Quelle est la nature de l’amour vécu avec l’autre ? Quel est son degré de « justesse » ? Le mot « amour » est extrêmement galvaudé et appelle un travail de discernement. Pour cela il convient de faire la différence entre l’amour « Éros », l’amour « Philia », et l’amour « Agapé ».
L’amour « Éros » est fondé sur une relation sensuelle, charnelle, sexuelle, éventuellement amoureuse et passionnelle. Ce peut être l’ivresse d’un « coup de foudre » qui induit un fort désir de l’autre. Cela peut être délicieux et… ravageur. Il y a un risque de vivre une illusion, d’aimer l’image de l’autre basée sur des fantasmes et l’imaginaire.

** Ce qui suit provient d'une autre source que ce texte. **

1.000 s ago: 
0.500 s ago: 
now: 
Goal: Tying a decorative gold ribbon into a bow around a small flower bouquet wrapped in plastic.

Le partenaire peut être vécu comme un objet d’amour conditionnel où l’ego possessif prend toute la place. Si l’attachement à une personne est uniquement conditionné par une passion érotique, le risque de perdition est présent et le Malin peut en faire un terrain de prédilection dévastateur. Cependant l’amour Éros peut initier une relation qui évoluera vers l’amour Philia ou Agapé afin de se vivre harmonieusement au long cours.
L’amour « Philia » est l’attachement lié à un sentiment d’amitié, associé à des valeurs, des centres d’intérêts et des objectifs communs. Il prend appui sur des plaisirs partagés, des échanges, du jeu, de la solidarité et de la complicité. La relation est chaleureuse et affective, chacun ayant le souci de l’autre. Cependant, il est conditionnel car fondé sur des activités ou des vécus partagés.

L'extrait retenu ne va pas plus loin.